Online Optimization of Networked Systems Under Uncertain User Decisions and Responses
Sponsor: National Science Foundation
Award Number: 2504084
Abstract:This project is focused on critical infrastructures such as power systems, transportation networks, and emerging computing platforms. These systems are evolving into far more dynamic networks due to advancements in technology that enable greater participation and responsiveness from users. For example, in power grids, increasing numbers of customers can now react in real time to prices, incentives, and new service offerings, leading to unpredictable and highly variable power consumption patterns; increased volatility is also emerging due to data centers and electrified heating. These changing dynamics and volatility introduce complex uncertainties into the management of these infrastructures, severely limiting the effectiveness of traditional models and optimization strategies that were designed for more predictable conditions. There is a critical need to develop new methods capable of managing these new forms of uncertainty so that infrastructure operators can maintain reliable, cost-effective, and resilient service. The intellectual merit of this project includes mathematical foundations and algorithms to advance control strategies that are essential for maintaining the resilience and reliability of critical infrastructures. The broader impacts include fostering technological innovation in energy, artificial intelligence, and autonomous systems, as well as contributing to workforce development by providing mentoring, research opportunities, and new course offerings.

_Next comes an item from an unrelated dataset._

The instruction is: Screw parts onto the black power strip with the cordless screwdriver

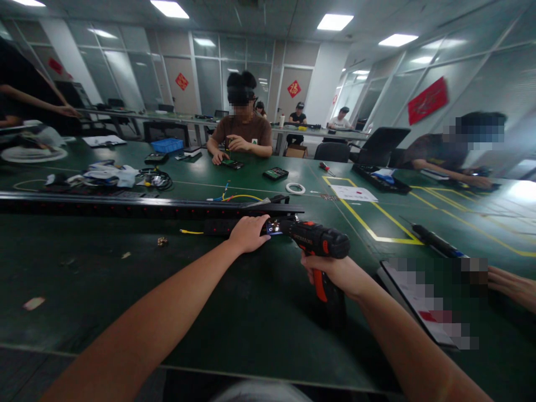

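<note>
My right hand (330,271) is wrapped round the grip of a black and orange cordless drill (320,239). The drill points left, its nose at a small blue part (275,227) with shiny metal pieces. My left hand (250,233) is closed over the end of a black strip (215,226), right beside that blue part; the fingertips are partly hidden. Behind the hand lies a long black rail (125,205) with small red marks along it. A yellow cable (191,231) sticks out at the strip's left end.
Small brass-coloured pieces (162,242) lie left of the strip. Beyond the rail are a white ring (295,188), a red screwdriver (326,168) and bundled cables (154,177). A flat panel (414,304) and a co-worker's hand (513,286) are at right. A person (240,134) works opposite.
</note>
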### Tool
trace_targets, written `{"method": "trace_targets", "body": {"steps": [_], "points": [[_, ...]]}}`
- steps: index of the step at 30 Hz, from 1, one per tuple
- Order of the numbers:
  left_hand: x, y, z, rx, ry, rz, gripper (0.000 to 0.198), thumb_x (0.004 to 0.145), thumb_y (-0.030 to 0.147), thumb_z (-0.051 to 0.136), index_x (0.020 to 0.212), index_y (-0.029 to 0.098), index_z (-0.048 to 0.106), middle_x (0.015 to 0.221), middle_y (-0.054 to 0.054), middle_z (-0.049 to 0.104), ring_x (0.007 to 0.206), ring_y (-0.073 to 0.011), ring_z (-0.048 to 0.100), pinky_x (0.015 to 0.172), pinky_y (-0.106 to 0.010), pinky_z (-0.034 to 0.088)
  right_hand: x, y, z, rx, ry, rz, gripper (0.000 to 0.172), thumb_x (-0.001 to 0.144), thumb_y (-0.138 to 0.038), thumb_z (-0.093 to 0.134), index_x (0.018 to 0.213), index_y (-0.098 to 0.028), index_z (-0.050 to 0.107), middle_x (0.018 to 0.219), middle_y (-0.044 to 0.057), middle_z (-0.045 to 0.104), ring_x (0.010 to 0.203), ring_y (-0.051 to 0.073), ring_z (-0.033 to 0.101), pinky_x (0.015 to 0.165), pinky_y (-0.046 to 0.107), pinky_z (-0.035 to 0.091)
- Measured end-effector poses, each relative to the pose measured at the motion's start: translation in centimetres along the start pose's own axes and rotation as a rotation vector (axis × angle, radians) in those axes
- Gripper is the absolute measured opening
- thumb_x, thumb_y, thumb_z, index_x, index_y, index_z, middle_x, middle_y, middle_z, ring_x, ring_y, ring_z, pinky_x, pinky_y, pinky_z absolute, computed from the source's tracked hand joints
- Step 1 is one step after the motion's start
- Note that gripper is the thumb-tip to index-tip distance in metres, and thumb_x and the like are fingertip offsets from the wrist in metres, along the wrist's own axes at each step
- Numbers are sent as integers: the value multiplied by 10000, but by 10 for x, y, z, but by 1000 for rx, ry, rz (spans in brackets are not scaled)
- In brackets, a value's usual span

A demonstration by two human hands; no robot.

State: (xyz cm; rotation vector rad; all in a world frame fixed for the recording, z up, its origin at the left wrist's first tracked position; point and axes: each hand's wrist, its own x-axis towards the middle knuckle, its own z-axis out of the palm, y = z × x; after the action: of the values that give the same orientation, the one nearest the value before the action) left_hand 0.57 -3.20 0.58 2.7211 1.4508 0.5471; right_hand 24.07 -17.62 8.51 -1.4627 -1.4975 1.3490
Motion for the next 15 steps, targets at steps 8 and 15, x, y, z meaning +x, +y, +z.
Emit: {"method": "trace_targets", "body": {"steps": [8, 15], "points": [[-1, 2, -2, 2, -3, -11, 652, 990, 444, 739, 1557, 206, 524, 1457, -149, 704, 1335, -353, 676, 1150, -483, 487, -1, -1, 1, 45, 1, -8, 185, 680, -342, 756, 795, -216, 682, 591, -26, 635, 561, 189, 623, 570, 306, 500], [-1, 3, -5, -11, -5, -9, 651, 993, 438, 736, 1562, 205, 521, 1473, -146, 697, 1354, -348, 669, 1162, -481, 482, -1, -3, 2, 72, 18, 27, 250, 655, -359, 773, 853, -221, 705, 592, -35, 625, 552, 194, 629, 561, 310, 487]]}}
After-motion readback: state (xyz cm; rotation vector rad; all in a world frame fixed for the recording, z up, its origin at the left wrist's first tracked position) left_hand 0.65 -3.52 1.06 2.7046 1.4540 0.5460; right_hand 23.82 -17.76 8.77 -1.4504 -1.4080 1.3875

This project seeks to develop and validate a suite of mathematical and algorithmic innovations for modeling and optimizing complex, networked infrastructures operating in environments with uncertainty. Central to the project is a novel integration of classical feedback control and incentive design with modern advances in online optimization and stochastic modeling that accounts for decision-dependent uncertainty. The technical objectives include: (i) developing real-time optimization algorithms that leverage up-to-date system measurements and stochastic gradient techniques to compute control actions and user incentives; (ii) formulating and solving multi-agent, constrained optimization problems that capture the interplay between multiple service providers competing through incentives for user participation, all while ensuring system-wide reliability and operational security; and (iii) designing adaptive methods that harness real-time or data-driven estimates of how users respond to incentives, so optimization remains robust in the face of persistent uncertainty. The project is grounded in the formalism of time-varying stochastic optimization with decision-dependent data and aims to establish general principles and practical approaches for resilient, data-driven infrastructure management. The outcome will be new strategies and algorithms for power grids and similar systems, positively impacting their reliability, resilience, and economic efficiency.